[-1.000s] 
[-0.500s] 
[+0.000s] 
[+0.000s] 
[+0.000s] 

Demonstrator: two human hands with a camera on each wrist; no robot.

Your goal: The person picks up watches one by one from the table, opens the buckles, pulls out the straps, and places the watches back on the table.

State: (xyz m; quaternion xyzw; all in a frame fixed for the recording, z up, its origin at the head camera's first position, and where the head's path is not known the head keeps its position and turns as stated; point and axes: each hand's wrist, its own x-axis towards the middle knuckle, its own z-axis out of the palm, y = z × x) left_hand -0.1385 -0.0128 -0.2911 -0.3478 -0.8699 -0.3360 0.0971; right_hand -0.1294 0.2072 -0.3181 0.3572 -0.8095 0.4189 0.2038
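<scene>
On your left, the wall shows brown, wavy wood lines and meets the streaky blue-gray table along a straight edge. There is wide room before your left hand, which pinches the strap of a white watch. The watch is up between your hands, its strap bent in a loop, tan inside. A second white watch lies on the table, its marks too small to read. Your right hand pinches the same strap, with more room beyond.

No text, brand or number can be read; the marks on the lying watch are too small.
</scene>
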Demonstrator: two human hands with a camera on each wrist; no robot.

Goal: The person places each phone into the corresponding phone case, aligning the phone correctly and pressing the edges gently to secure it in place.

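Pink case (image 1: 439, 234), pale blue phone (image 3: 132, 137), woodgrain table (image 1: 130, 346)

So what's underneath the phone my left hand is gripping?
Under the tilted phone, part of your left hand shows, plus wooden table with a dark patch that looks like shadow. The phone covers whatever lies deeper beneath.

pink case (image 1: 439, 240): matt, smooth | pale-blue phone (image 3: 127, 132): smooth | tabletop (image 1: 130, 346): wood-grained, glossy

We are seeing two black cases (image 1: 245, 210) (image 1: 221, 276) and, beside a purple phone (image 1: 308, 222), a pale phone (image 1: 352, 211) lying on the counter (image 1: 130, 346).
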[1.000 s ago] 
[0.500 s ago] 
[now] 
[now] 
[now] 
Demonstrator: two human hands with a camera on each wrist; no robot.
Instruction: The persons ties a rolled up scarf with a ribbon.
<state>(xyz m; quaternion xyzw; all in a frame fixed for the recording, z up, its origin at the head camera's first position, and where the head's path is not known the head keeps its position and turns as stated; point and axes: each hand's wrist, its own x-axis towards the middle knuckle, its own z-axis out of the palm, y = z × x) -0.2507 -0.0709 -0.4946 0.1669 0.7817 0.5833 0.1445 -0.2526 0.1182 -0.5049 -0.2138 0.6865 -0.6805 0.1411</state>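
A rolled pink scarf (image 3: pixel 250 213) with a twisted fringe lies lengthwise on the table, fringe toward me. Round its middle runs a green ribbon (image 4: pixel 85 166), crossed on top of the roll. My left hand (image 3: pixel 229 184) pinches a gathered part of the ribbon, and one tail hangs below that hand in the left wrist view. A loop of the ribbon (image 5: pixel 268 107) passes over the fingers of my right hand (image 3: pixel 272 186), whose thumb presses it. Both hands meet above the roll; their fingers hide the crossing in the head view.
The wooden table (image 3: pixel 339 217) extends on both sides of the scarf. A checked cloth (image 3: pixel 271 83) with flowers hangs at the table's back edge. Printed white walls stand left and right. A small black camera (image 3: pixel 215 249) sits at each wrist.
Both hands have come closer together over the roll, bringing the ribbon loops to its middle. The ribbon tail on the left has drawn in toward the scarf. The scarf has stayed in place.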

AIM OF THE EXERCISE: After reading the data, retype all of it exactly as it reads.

ANSWER SPACE:
[-1.000s] 
[-0.500s] 
[+0.000s] 
[+0.000s] 
[+0.000s] 

Demonstrator: two human hands with a camera on each wrist; no robot.

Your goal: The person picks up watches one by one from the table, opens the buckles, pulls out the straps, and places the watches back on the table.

State: (xyz m; quaternion xyzw; all in a frame fixed for the recording, z up, its origin at the head camera's first position, and where the head's path is not known the head keeps its position and turns as stated; point and axes: each hand's wrist, its own x-axis towards the middle knuckle, its own z-axis out of the palm, y = z × x) left_hand -0.1385 -0.0128 -0.2911 -0.3478 -0.8699 -0.3360 0.0971; right_hand -0.1294 0.2072 -0.3181 0.3572 -0.8095 0.4189 0.2038
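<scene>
On your left, the wall shows brown, wavy wood lines and meets the streaky blue-gray table along a straight edge. There is wide room before your left hand, which pinches the strap of a white watch. The watch is up between your hands, its strap bent in a loop, tan inside. A second white watch lies on the table, its marks too small to read. Your right hand pinches the same strap, with more room beyond.

No text, brand or number can be read; the marks on the lying watch are too small.
</scene>
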Demonstrator: two human hands with a camera on each wrist; no robot.

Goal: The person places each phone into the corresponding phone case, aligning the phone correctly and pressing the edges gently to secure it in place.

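Pink case (image 1: 439, 234), pale blue phone (image 3: 132, 137), woodgrain table (image 1: 130, 346)

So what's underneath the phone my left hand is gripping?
Under the tilted phone, part of your left hand shows, plus wooden table with a dark patch that looks like shadow. The phone covers whatever lies deeper beneath.

pink case (image 1: 439, 240): matt, smooth | pale-blue phone (image 3: 127, 132): smooth | tabletop (image 1: 130, 346): wood-grained, glossy

We are seeing two black cases (image 1: 245, 210) (image 1: 221, 276) and, beside a purple phone (image 1: 308, 222), a pale phone (image 1: 352, 211) lying on the counter (image 1: 130, 346).
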[1.000 s ago] 
[0.500 s ago] 
[now] 
[now] 
[now] 
Demonstrator: two human hands with a camera on each wrist; no robot.
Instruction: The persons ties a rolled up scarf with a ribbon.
<state>(xyz m; quaternion xyzw; all in a frame fixed for the recording, z up, its origin at the head camera's first position, and where the head's path is not known the head keeps its position and turns as stated; point and axes: each hand's wrist, its own x-axis towards the middle knuckle, its own z-axis out of the palm, y = z × x) -0.2507 -0.0709 -0.4946 0.1669 0.7817 0.5833 0.1445 -0.2526 0.1182 -0.5049 -0.2138 0.6865 -0.6805 0.1411</state>
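A rolled pink scarf (image 3: pixel 250 213) with a twisted fringe lies lengthwise on the table, fringe toward me. Round its middle runs a green ribbon (image 4: pixel 85 166), crossed on top of the roll. My left hand (image 3: pixel 229 184) pinches a gathered part of the ribbon, and one tail hangs below that hand in the left wrist view. A loop of the ribbon (image 5: pixel 268 107) passes over the fingers of my right hand (image 3: pixel 272 186), whose thumb presses it. Both hands meet above the roll; their fingers hide the crossing in the head view.
The wooden table (image 3: pixel 339 217) extends on both sides of the scarf. A checked cloth (image 3: pixel 271 83) with flowers hangs at the table's back edge. Printed white walls stand left and right. A small black camera (image 3: pixel 215 249) sits at each wrist.
Both hands have come closer together over the roll, bringing the ribbon loops to its middle. The ribbon tail on the left has drawn in toward the scarf. The scarf has stayed in place.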

Nothing more belongs to this exercise.